Below are some entries. Repeat exactly the lines from the one with "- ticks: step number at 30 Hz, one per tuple" through the one with "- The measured", and only those.

*-*-*

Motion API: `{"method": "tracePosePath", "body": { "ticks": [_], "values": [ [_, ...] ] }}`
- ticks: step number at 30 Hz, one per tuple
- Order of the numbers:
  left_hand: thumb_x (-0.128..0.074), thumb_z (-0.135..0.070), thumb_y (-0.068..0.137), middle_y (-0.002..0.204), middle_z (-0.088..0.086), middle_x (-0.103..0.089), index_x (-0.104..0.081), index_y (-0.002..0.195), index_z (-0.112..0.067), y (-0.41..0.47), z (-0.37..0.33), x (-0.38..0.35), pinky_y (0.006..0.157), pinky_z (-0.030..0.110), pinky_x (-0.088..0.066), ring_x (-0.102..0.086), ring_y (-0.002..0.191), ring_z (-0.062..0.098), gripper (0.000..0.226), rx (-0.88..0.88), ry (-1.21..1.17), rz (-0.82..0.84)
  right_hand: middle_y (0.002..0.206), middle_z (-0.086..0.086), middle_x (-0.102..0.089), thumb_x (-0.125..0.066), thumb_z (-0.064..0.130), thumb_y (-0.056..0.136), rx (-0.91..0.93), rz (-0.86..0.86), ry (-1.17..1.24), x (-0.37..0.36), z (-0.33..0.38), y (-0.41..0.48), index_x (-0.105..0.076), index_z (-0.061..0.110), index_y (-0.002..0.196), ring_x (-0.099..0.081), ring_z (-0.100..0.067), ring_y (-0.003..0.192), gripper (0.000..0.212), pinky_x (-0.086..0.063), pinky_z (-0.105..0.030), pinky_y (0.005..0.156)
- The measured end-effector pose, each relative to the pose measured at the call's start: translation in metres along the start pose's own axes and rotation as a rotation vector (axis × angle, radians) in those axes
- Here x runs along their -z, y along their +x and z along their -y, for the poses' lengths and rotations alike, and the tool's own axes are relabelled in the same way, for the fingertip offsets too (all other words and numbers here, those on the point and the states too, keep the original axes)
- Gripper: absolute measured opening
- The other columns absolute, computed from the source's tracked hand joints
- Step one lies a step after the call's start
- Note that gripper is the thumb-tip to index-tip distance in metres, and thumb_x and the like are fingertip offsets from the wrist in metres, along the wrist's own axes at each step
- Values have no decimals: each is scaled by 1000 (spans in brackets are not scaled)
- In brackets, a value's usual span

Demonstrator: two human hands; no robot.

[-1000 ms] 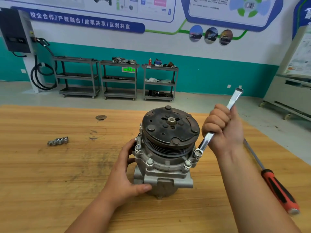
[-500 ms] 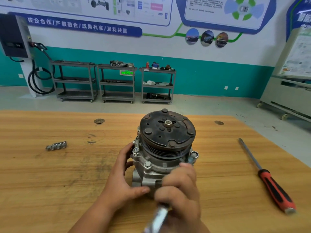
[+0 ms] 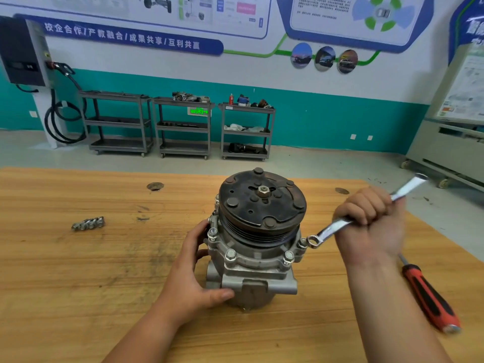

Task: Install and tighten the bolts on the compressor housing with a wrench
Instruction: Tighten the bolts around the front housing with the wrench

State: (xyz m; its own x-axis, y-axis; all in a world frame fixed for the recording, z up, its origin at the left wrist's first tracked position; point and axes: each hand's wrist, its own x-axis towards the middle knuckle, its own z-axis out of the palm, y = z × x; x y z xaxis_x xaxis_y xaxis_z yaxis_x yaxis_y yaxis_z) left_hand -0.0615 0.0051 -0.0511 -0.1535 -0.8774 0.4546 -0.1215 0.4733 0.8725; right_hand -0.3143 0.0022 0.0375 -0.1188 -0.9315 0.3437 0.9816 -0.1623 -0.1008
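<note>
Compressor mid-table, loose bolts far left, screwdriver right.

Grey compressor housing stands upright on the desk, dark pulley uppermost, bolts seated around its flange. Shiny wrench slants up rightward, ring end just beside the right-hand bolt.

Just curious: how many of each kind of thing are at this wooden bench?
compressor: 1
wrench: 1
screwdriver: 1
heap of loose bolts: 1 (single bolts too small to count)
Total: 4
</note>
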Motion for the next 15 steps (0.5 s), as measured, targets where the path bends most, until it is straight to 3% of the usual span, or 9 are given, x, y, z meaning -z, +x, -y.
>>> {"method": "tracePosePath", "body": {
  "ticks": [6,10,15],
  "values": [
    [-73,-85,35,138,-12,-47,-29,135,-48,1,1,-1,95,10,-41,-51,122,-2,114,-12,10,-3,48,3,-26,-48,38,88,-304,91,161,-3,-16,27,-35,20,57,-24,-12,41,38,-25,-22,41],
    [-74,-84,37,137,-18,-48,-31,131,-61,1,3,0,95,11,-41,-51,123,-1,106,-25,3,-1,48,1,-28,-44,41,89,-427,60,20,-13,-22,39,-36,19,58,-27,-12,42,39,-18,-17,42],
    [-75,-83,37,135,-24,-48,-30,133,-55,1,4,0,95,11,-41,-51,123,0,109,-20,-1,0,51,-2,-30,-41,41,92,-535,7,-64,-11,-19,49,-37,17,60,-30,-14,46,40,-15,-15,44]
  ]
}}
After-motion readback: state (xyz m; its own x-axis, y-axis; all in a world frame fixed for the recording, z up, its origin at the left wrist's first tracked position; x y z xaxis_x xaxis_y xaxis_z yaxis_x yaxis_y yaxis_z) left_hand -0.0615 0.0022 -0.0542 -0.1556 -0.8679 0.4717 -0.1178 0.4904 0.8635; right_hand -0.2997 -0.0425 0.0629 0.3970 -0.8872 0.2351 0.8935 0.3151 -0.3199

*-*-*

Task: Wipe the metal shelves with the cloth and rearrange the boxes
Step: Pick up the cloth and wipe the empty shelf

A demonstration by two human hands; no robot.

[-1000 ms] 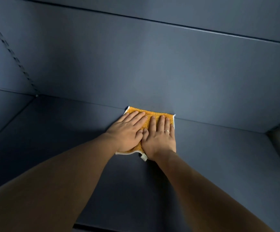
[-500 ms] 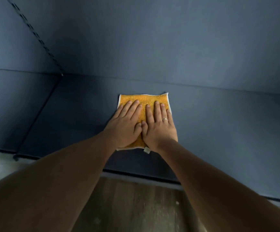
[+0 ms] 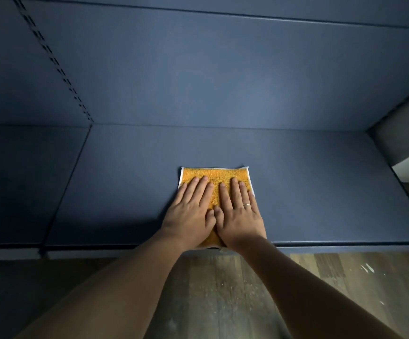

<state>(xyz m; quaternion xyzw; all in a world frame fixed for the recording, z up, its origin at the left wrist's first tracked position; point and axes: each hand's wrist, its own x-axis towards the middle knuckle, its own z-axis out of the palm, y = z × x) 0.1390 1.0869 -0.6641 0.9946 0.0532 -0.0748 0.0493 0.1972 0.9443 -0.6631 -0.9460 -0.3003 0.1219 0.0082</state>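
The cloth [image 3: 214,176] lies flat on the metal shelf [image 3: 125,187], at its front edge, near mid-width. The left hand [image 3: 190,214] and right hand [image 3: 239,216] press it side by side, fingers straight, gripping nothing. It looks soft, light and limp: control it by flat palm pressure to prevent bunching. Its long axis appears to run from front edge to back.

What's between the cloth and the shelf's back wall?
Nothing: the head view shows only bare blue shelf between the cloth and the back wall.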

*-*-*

# Task answer
- ticks: step number at 30 Hz, one per tuple
- Order of the numbers:
  left_hand: thumb_x (-0.128..0.074), thumb_z (-0.135..0.070), thumb_y (-0.068..0.137), middle_y (-0.002..0.204), middle_z (-0.088..0.086), middle_x (-0.103..0.089), index_x (-0.104..0.081), index_y (-0.002..0.195), index_z (-0.112..0.067), y (-0.41..0.47), z (-0.37..0.33), x (-0.38..0.35), pinky_y (0.006..0.157), pinky_z (-0.030..0.110), pinky_x (-0.088..0.066), ring_x (-0.102..0.086), ring_y (-0.002..0.191), ring_z (-0.062..0.098), gripper (0.000..0.226), rx (-0.88..0.88), ry (-1.21..1.17), rz (-0.82..0.84)
  right_hand: middle_y (0.002..0.206), middle_z (-0.086..0.086), middle_x (-0.102..0.089), thumb_x (-0.125..0.066), thumb_z (-0.064..0.130), thumb_y (-0.056..0.136), rx (-0.91..0.93), rz (-0.86..0.86), ry (-1.17..1.24), x (-0.37..0.36), z (-0.33..0.38), y (-0.41..0.48), index_x (-0.105..0.076), index_z (-0.061..0.110), index_y (-0.002..0.196), ring_x (-0.099..0.081), ring_z (-0.100..0.067), ring_y (-0.003..0.192), gripper (0.000..0.212), pinky_x (-0.086..0.063), pinky_z (-0.105..0.030), pinky_y (0.005..0.156)
- The measured end-effector pose, each relative to the pose measured at the call's start: translation in metres along the start pose's own axes and rotation as a rotation vector (axis × angle, radians) in those axes

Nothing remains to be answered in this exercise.